What we can expect from the site that we gonna create?

  • It should be fast
  • Should have a proper SSL certificate
  • Should be able to update the site right from GIT

What we are Going to use

Let's see what tools we are going to use to make this happen, Most of these tools are either free or very cost-effective for a simple website. So you can give this a try without any worries. Anyway, it's better to check the pricing and get an understanding before proceeding.

We are going to spend most of the time in AWS. so if you have not used AWS before, create an account if you want to follow alone.

A domain name service

I am going to use Godaddy. but you can use any service for this. We use this only to buy the domain. after adding the name server records, we won't touch this much.

Amazon Route 53

We are going to use Amazon Route 53 as the name server for our domain.

Amazon Certificate Manager

We will need the Certificate Manager to get an SSL certificate for our website

Amazon Cloudfront

We have to use a Cloudfront distribution for our website.

Amazon S3

We are going to use S3 to put the files of the website (the site itself)

Gitlab

We will use Gitlab to host our code and create the CI pipeline. create a new account if you haven't used it before if you want to follow along. its free.

Getting a Domain Name Ready

If you have a domain name already, skip this step. You can use any domain name service as you like such as NameCheap, BlueHost.

I already have a domain that can be used in this which is prettyuseless.website. The name is awful but let's continue with it.

So I have my domain name with me, make sure you have your one ready at this point if you follow along.

Creating the S3 Bucket

Okay, we need a place to put the files of our website (such as index.html). we are going to use Amazon S3 for this. First, we have to create a bucket for our website. Make sure to set the domain name as the name of the new bucket.

Go to S3 home page, and start creating the bucket. put your domain name as the name and choose your preferred region. (I am choosing Singapore) and go head

Create a bucket

After creating the bucket, It should immediately show up in the S3 home page.

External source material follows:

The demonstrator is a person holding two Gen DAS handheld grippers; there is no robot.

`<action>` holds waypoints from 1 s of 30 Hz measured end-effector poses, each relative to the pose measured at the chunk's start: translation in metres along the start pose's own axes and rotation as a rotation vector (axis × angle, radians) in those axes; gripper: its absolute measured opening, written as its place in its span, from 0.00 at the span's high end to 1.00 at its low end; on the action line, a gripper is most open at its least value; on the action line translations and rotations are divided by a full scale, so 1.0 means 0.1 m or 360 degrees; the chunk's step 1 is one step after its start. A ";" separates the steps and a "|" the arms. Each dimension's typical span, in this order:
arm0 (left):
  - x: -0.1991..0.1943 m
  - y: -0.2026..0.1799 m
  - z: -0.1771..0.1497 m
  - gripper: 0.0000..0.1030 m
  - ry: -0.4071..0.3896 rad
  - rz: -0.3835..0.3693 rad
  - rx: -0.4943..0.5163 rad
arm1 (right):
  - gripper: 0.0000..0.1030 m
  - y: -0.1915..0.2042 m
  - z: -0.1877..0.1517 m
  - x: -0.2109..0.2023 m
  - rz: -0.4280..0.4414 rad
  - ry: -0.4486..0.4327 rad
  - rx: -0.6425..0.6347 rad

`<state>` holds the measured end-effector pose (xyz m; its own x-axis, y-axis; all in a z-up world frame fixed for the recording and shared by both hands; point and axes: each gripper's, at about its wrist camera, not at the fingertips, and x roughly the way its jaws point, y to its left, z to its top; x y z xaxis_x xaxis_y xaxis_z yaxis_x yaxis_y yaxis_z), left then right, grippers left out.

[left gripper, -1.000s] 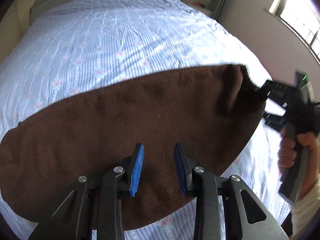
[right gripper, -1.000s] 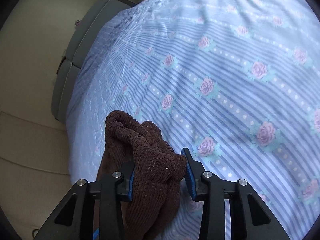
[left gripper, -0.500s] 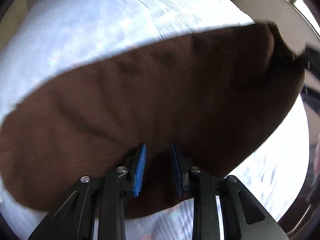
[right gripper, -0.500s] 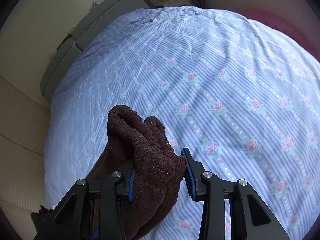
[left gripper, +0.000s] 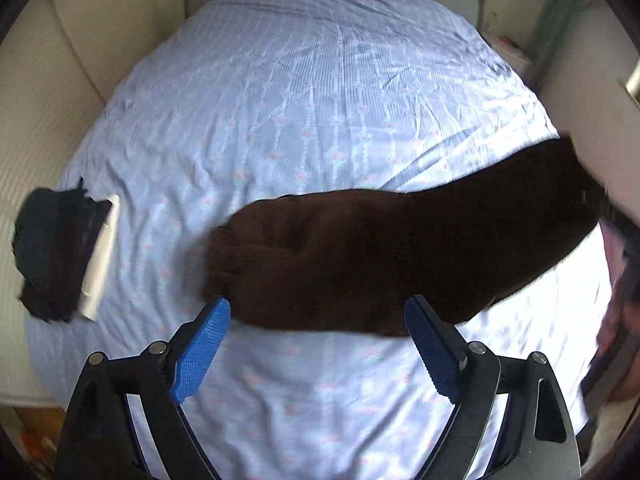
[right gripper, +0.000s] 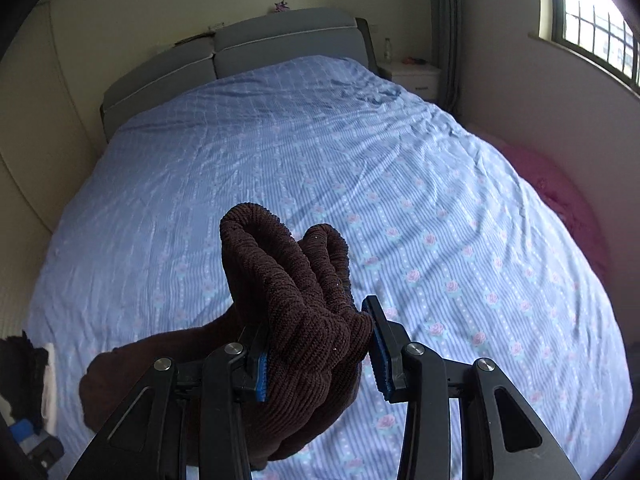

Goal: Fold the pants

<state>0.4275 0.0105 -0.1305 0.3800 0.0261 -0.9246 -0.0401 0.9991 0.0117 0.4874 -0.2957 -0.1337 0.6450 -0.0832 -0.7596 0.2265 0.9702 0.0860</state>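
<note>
The brown corduroy pants (left gripper: 380, 264) stretch across the blue flowered bed sheet (left gripper: 304, 96), running from the middle toward the right edge of the left wrist view. My left gripper (left gripper: 316, 344) hovers above their near edge, its jaws opening wide with nothing between the blue pads. In the right wrist view my right gripper (right gripper: 318, 354) is shut on a bunched end of the pants (right gripper: 296, 280), and the rest of the cloth hangs down to the lower left. A hand shows blurred at the right edge of the left wrist view.
A pile of dark folded clothes (left gripper: 52, 248) with a white piece (left gripper: 100, 256) lies at the bed's left edge. A grey headboard (right gripper: 248, 52) stands at the far end, a white nightstand (right gripper: 416, 76) and a window (right gripper: 592, 20) to the right. A pink rug (right gripper: 560, 200) lies beside the bed.
My left gripper let go of the pants, opened wide and rose away from the cloth. My right gripper rose and rolled, still holding the bunched end.
</note>
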 end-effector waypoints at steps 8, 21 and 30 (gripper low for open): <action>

Click the bucket you just created and go to permissions tab. Click the "Bucket Policy" button and paste the configuration below

{
  "Version": "2012-10-17",
  "Statement": [
    {
      "Sid": "AddPerm",
      "Effect": "Allow",
      "Principal": "*",
      "Action": "s3:GetObject",
      "Resource": "arn:aws:s3:::yourbucketname/*"
    }
  ]
}

And don't forget to replace yourbucketname with the name of the bucket you created which has the same name as your domain name. And don't forget to save the change.

Bucket policy

Now we have to turn on Static Website Hosting in our bucket

Go to the properties tab and click Static Website Hosting section. Select "Use this bucket to host a website" option and put index.html as the "Index Document". you can also put a file name for the "Error Document" and save.

Bucket hosting settings

Okay, as you can see now we have an address (Endpoint) that can be used to access our hosted website. Give it a try and it should return a not found response. that is because we don't have an index.html file on our website. So let's add that so we can easily test our website.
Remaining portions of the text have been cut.